▸ **WHAT THE TASK ASKS**: Each line in the records below, from the one that contains "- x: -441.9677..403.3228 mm" to the one that contains "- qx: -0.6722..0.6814", should be reproduced exactly, the first and last included.

▸ **SUPPLIED RECORDS**:
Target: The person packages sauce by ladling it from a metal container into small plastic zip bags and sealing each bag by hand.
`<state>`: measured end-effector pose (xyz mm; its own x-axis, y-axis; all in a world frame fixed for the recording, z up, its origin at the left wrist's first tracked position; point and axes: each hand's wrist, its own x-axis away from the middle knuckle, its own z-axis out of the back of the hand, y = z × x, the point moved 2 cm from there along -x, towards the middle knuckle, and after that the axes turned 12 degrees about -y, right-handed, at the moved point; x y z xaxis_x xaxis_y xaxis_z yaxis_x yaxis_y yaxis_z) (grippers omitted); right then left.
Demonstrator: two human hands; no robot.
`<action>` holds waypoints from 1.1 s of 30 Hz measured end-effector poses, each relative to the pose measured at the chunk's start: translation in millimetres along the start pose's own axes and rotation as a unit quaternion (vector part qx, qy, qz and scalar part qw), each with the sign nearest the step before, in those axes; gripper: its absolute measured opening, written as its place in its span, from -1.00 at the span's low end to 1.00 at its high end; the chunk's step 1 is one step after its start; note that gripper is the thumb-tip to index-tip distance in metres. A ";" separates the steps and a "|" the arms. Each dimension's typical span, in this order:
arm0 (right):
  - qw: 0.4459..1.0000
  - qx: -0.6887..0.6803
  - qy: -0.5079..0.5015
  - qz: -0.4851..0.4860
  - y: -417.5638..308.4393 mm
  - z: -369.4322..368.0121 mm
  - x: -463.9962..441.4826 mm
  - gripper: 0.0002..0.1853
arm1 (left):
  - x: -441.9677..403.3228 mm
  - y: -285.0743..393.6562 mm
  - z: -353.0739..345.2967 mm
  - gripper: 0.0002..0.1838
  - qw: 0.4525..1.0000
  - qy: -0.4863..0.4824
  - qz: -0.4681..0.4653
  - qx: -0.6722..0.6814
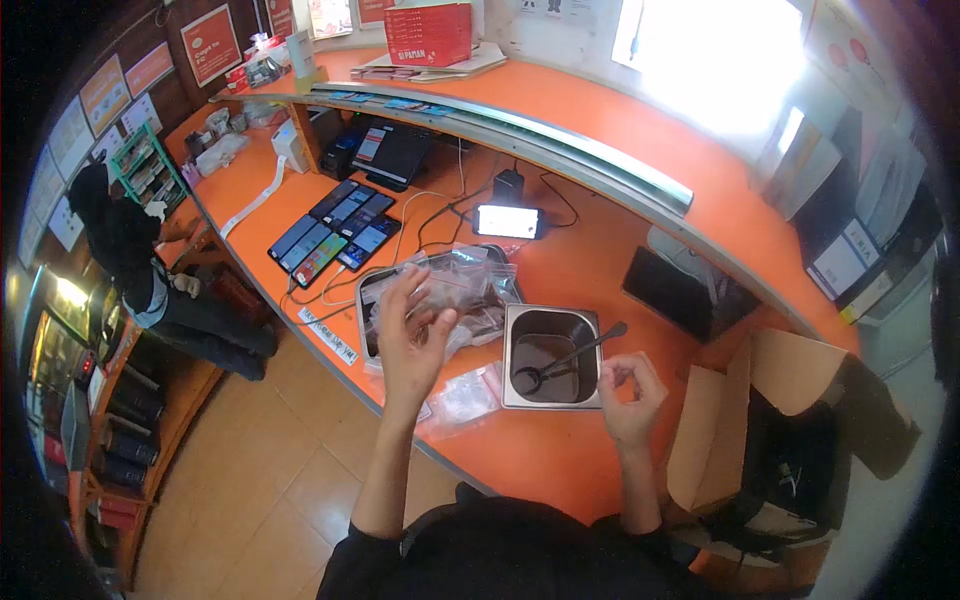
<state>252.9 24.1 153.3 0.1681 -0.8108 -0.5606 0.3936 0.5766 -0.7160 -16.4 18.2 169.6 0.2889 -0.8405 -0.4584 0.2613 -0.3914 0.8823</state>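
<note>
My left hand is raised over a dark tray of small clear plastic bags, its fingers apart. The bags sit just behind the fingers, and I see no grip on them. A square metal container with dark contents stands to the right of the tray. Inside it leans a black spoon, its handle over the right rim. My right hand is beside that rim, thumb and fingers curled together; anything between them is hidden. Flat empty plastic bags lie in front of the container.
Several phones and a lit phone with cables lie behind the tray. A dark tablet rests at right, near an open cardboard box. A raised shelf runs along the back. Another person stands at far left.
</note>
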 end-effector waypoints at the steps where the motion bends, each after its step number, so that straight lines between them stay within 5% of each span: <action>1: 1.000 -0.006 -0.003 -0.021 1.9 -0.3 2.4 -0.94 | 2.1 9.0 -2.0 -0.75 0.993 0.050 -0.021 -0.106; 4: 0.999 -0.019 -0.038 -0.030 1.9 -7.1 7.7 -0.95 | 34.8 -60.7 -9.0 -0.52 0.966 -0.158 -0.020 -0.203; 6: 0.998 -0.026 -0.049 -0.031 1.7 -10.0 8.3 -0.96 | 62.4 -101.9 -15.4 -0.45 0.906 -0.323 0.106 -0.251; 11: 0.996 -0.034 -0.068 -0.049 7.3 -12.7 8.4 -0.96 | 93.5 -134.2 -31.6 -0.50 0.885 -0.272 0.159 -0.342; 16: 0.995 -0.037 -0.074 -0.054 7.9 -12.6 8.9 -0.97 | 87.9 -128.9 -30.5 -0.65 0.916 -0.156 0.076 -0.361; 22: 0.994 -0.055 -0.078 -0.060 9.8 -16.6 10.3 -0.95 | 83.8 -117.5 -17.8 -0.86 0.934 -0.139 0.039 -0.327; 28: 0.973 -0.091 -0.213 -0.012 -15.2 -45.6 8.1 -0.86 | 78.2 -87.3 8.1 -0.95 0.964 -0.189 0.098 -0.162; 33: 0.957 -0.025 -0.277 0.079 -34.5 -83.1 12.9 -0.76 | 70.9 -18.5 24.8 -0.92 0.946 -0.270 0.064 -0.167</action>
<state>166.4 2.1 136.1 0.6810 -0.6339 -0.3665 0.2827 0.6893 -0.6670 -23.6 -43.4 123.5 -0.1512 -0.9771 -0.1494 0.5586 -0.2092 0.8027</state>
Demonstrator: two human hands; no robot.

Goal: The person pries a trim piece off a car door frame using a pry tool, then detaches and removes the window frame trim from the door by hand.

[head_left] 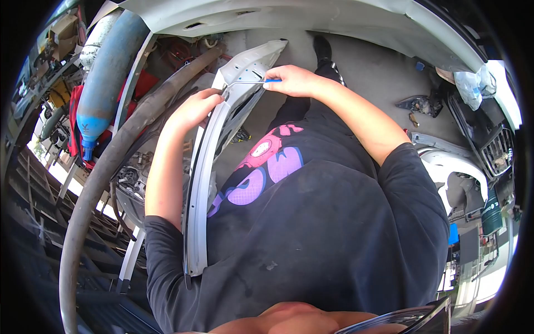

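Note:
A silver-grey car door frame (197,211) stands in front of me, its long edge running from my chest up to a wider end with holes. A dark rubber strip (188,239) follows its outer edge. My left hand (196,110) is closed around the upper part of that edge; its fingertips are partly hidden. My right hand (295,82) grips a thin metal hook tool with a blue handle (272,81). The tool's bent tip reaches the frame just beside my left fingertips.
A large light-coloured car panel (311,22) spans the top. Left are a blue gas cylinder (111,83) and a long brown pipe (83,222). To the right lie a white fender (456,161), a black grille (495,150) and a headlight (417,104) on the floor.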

▸ **COMPLETED EXERCISE**:
  - x: -441.9677..403.3228 mm
  - y: -285.0743..393.6562 mm
  - z: -353.0739..345.2967 mm
  - gripper: 0.0002..0.1838
  - qw: 0.4525..1.0000
  - qy: -0.4863..0.4824
  - qz: -0.4681..0.4653
  - qx: -0.6722..0.6814

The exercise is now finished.